As a collaborator, the question that needs to be asked is “what leadership is to me?” I enormously enjoyed the animal exercise! It helped us to think of specific qualities and characteristics of our leadership style, rather than simply saying a natural leader. Also, knowing that organizing work takes up 70% of the time is important to value. Nurses collaborate, communicate and organize patient care of the good majority of their work shifts. That is nursing. Once again, as it was in the communicator role, our habitus and frames of reference affect how we deal with situations and issues as a professional health care collaborator.
Lastly, I enjoyed learning about Hofstede’s principles in both the context of leadership in communication and collaboration. I realized how important it is to constantly maintain your awareness of where you (as an individual), your unit, and your organization stand on each spectrum of Hofstede’s six major concepts. For example, distance to power was my topic to present and consequently I was most intrigued by it. Distance to power is subjective and depends on where you place the power or perceive the power to be and also depends on where you place yourself on that spectrum of power and how close you are to reaching it or affecting it. Nurses are closer to a doctor’s power in terms of deciding patient care and therefore want to know the rationale behind decisions and why the power is allocated as it is. On the flip side, nurses are much higher than patients on this spectrum. Patients usually take the advice of nurses as it is, without much questioning or curiosity.
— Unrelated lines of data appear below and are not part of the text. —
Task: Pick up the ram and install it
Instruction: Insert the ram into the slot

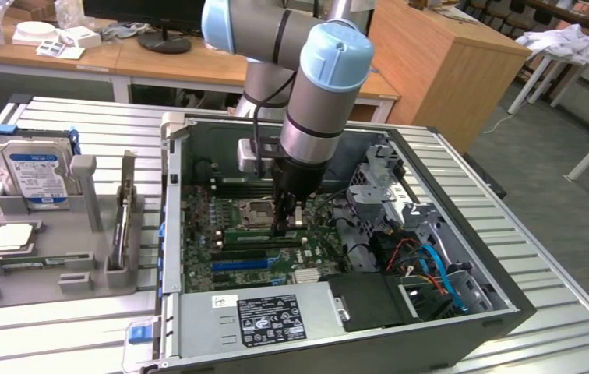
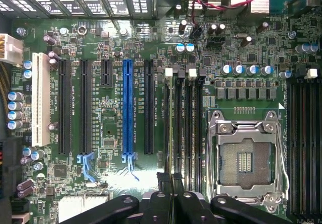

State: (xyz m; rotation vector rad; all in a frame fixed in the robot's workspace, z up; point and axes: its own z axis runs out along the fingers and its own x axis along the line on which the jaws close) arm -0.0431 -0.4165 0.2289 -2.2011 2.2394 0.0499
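On the install step. Hovering low inside the computer case with fingers clenched, seemingly pinching the ram edge-on, though hard to make out, just above the memory slots beside the open processor socket. Needs squaring with one slot, then a straight, even push down.

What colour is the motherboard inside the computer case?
Green; the motherboard shows best in the wrist view.
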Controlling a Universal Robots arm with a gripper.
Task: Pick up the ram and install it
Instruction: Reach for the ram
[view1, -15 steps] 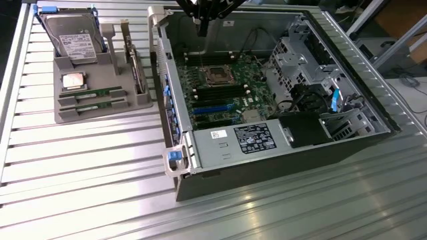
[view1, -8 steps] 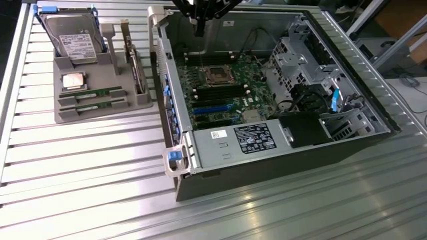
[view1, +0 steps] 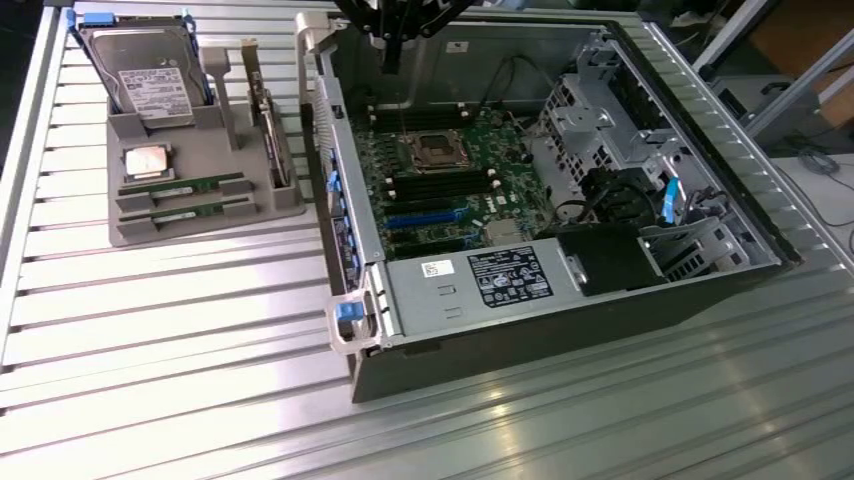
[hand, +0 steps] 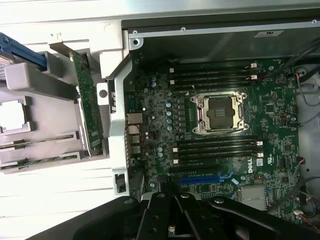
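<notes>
Pick-up not begun: fingers (view1: 391, 55) together, empty, above the motherboard (view1: 441, 170); ram (view1: 183, 187) well apart, untouched; grasping demands parting them.

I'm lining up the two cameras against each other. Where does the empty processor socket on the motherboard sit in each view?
Exterior view: the processor socket is inside the open computer case, toward the picture's upper middle, just above the black memory slots.
Wrist view: the processor socket lies on the green board, between two banks of black memory slots.
Shared landmark: the blue slot, just past those memory slots.
</notes>
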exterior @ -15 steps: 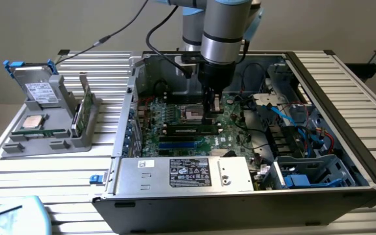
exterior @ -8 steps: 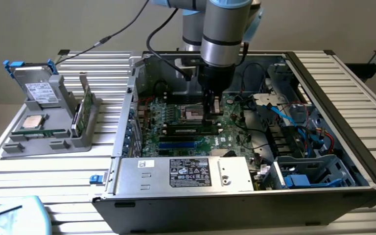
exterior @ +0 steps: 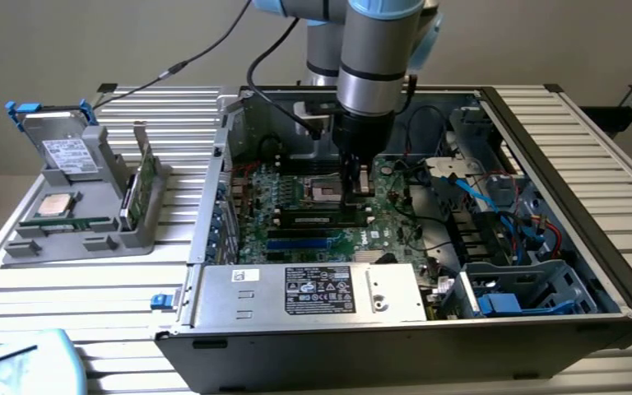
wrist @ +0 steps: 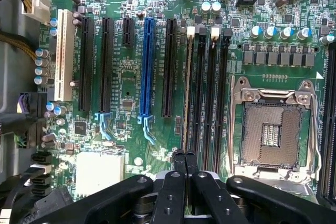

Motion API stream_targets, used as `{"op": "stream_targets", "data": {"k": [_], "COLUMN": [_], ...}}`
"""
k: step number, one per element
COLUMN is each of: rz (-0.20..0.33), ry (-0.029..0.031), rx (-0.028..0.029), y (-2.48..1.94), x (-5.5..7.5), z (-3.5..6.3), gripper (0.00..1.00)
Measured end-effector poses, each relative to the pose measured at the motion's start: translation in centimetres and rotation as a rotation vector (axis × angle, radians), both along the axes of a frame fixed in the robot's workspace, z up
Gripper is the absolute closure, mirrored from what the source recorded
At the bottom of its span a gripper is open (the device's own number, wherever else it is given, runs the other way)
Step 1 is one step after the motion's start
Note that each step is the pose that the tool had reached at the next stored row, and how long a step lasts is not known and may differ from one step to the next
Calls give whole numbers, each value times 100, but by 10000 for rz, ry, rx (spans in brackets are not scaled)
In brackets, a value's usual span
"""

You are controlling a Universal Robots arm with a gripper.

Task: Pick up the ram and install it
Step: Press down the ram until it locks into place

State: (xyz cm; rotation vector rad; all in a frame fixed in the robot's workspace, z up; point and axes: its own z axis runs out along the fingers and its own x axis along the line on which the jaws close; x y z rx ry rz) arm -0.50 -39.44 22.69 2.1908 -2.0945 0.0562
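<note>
My pincer [exterior: 351, 197] is down inside the open computer case [exterior: 579, 164], closed, just above the motherboard [exterior: 294, 206] slots.

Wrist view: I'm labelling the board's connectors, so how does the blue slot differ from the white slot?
The blue slot has black slots on both sides; the white slot ends the row, beside one black slot only. The blue slot has a pale blue clip at one end; the white slot shows none. Both are empty and lie parallel on the green motherboard.
</note>
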Motion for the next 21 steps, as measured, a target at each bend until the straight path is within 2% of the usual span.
{"op": "stream_targets", "data": {"k": [5, 7, 8, 10, 12, 21], "rz": [-1, -2, -3, -1, 0, -1], "ry": [-3, -3, 5, 40, 48, 50], "rx": [-1, 17, 25, 5, 8, 5], "y": [0, 2, 3, 1, 1, 1], "x": [0, 0, 0, -2, -12, -190], "z": [-19, -9, 4, 46, 55, 57], "gripper": [90, 90, 90, 90, 90, 90]}}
Daily life outside of class and fieldtrips to hospice centers and hospitals took some getting used to.
One cultural barrier I encountered during the trip was I only knew the bare minimum of the Dutch language. I missed the simple, little details that are so common at home. For example going out to pick up a couple things from the market, mostly I did not understand the overheard conversations surrounding me. That in its self makes for a lonely outing if you go by yourself.
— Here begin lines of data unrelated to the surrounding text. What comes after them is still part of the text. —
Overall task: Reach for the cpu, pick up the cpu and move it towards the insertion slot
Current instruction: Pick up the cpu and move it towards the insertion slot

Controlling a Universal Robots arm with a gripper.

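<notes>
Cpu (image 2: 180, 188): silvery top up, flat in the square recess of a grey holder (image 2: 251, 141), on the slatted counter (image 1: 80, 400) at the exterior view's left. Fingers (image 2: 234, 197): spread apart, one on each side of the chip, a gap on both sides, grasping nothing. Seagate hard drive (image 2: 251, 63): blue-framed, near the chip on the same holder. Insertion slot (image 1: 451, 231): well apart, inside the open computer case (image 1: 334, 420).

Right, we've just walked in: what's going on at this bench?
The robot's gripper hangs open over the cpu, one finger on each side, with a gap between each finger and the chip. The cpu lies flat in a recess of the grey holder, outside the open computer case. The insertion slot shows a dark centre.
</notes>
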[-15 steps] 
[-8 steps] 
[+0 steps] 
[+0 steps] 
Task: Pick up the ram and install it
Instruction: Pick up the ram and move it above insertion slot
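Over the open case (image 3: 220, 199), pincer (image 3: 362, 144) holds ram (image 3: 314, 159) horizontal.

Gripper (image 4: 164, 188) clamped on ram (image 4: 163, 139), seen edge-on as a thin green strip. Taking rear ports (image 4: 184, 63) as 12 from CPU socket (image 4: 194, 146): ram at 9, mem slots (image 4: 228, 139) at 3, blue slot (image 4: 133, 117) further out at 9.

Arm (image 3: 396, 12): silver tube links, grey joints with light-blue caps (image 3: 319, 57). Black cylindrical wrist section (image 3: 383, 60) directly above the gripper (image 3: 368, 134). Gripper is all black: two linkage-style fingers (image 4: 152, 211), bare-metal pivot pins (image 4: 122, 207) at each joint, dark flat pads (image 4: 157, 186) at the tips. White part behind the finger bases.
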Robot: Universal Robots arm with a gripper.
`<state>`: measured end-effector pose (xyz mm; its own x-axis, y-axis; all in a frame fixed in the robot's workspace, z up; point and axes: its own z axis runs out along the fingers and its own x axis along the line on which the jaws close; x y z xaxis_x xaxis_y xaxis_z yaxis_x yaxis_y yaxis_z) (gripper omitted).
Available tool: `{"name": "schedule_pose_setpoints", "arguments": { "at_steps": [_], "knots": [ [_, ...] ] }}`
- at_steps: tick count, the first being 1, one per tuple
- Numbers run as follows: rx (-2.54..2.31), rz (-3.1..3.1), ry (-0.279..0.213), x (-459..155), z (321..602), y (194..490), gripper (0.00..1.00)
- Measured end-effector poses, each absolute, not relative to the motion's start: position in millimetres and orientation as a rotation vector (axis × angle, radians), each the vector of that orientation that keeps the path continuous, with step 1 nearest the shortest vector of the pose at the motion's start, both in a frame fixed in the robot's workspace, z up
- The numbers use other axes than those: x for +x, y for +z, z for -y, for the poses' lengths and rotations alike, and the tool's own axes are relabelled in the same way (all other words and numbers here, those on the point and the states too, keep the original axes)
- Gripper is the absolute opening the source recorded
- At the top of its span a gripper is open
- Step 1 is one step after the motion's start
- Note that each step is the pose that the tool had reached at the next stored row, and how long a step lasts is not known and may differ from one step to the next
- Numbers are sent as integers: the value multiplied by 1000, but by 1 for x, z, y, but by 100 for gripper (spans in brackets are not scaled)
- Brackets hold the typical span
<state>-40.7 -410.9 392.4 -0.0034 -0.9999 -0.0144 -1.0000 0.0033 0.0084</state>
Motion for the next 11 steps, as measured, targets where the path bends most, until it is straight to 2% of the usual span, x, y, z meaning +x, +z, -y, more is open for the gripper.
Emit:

In summary, I enjoyed the constant challenge in this course to what we perceived as being normal, depending on where we come from and our unique backgrounds and cultures. I also appreciated the diversity of the class with many different cultures and countries represented and the smaller size as well. It allowed everyone’s voice to be heard while still providing an opportunity for differences to be seen and appreciated and for learning to take place.